The idea of VAE (Kingma and Welling 2022) is to introduce a latent variable \(z\). This \(z\) is no longer a point, but a probability distribution. It is used to represent the latent factors that are invisible, but truly determine how the data is generated. For example, a face image \(x\) looks on the surface like it is just made of a large number of pixels. But behind these pixels, the factors that really affect it may be pose, lighting, expression, hairstyle, or even the characteristics of the person’s identity. These factors are usually not explicitly labeled, but they are indeed controlling how this image is formed.

Therefore, we hope to use a latent variable \(z\) to capture these latent factors. In this way, the data \(x\) is no longer treated as something that appears out of nowhere. Instead, it is first determined by some latent state \(z\), and then \(z\) generates the final observed data \(x\).

This is the core idea of VAE (Variational Autoencoder). Instead of directly modeling in the high-dimensional data space, we first assume that behind the data there is a lower-dimensional and more structured latent space, and let the model learn the probability distribution of this latent space, as well as the way to generate data from this space.

import math

import torch
import torch.nn as nn
from torch import Tensor

print('PyTorch version:', torch.__version__)

PyTorch version: 2.12.0+xpu

13.2.1 From Deterministic Encoding to Probabilistic Encoding

In a normal AutoEncoder, an input \(x\) is mapped by the encoder to a deterministic vector:

\[ z = f_\theta(x) \]

That is, one sample corresponds to one point in latent space.

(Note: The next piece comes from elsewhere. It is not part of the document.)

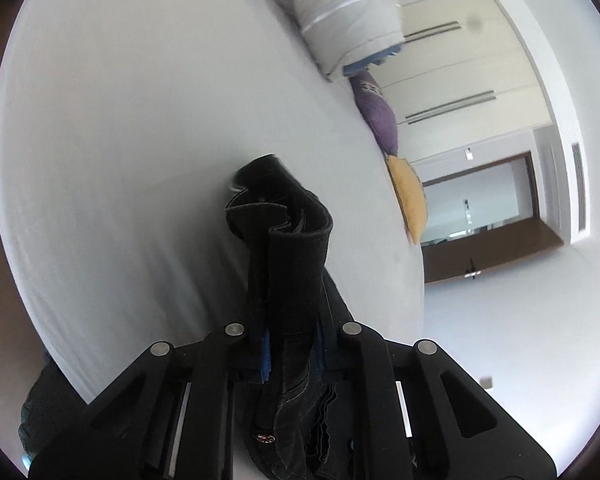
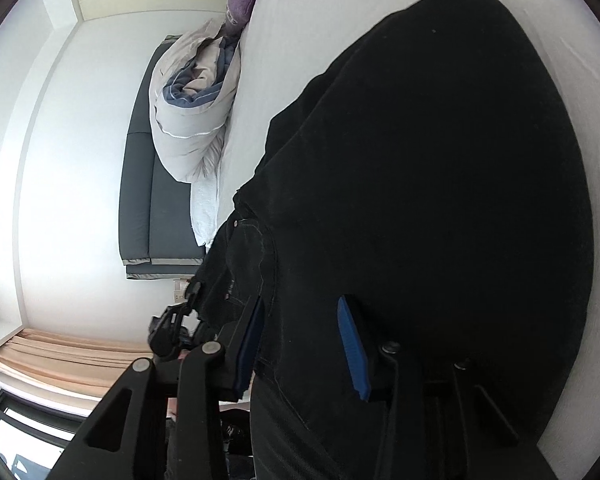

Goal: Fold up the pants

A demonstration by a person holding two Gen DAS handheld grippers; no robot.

VAE is different. It no longer encodes a sample into a deterministic point, but encodes it into a probability distribution:

\[ q_\phi(z \mid x) \]

Usually, we set this distribution to be a Gaussian distribution:

\[ q_\phi(z \mid x) = \mathcal{N}(z; \mu(x), \sigma^2(x)) \]

The encoder of VAE no longer directly outputs a latent vector. Instead, it outputs two quantities:

mean \(\mu(x)\)
variance \(\sigma^2(x)\) (in practice, it often outputs \(\log \sigma^2(x)\) to avoid numerical instability)

As a result, one sample \(x\) no longer corresponds to a single point in the latent space, but corresponds to a small probability region in the latent space.

The following is a schematic diagram of the VAE network structure:

Figure 1: VAE network structure (Bergmann and Stryker 2026)

So, the latent space of a normal AutoEncoder is like assigning each image an exact coordinate. What VAE wants to do is to let the neighborhood around these coordinate points also carry some probability density, so that each image corresponds to a small cloud. At the same time, these clouds should be connected and smooth as much as possible, and should overall stay close to a simple prior distribution, usually a standard normal distribution. In this way, the latent space is no longer fragmented, but becomes more continuous and more suitable for sampling.

13.2.2 What VAE Wants to Model

From the perspective of a generative model, what we really care about is how the data is generated. The following is the process of VAE:

First, sample a latent variable from a simple prior distribution:

\[ z \sim p(z) \]

Usually we choose the standard normal distribution:

\[ p(z) = \mathcal{N}(0, I) \]

Then generate data \(x\) according to \(z\):

\[ x \sim p_\theta(x \mid z) \]

Here, \(p_\theta(x \mid z)\) is parameterized by the decoder.

So, the modeling idea behind VAE is that the observed data \(x\) is not produced directly, but is produced by some hidden variable \(z\) through a generation process.

Multiplying these two steps together, the whole joint distribution can be written as:

\[ p_\theta(x, z) = p(z)\, p_\theta(x \mid z) \]

But the problem is that during training, we can only observe \(x\), and we cannot observe \(z\). So we need to integrate out \(z\) and obtain the marginal distribution:

\[ p_\theta(x) = \int p_\theta(x, z)\, dz = \int p(z)\, p_\theta(x \mid z)\, dz \]

Here, \(p(z)\) defines the overall shape of the latent space, and \(p_\theta(x \mid z)\) describes how to generate observed data from a latent variable.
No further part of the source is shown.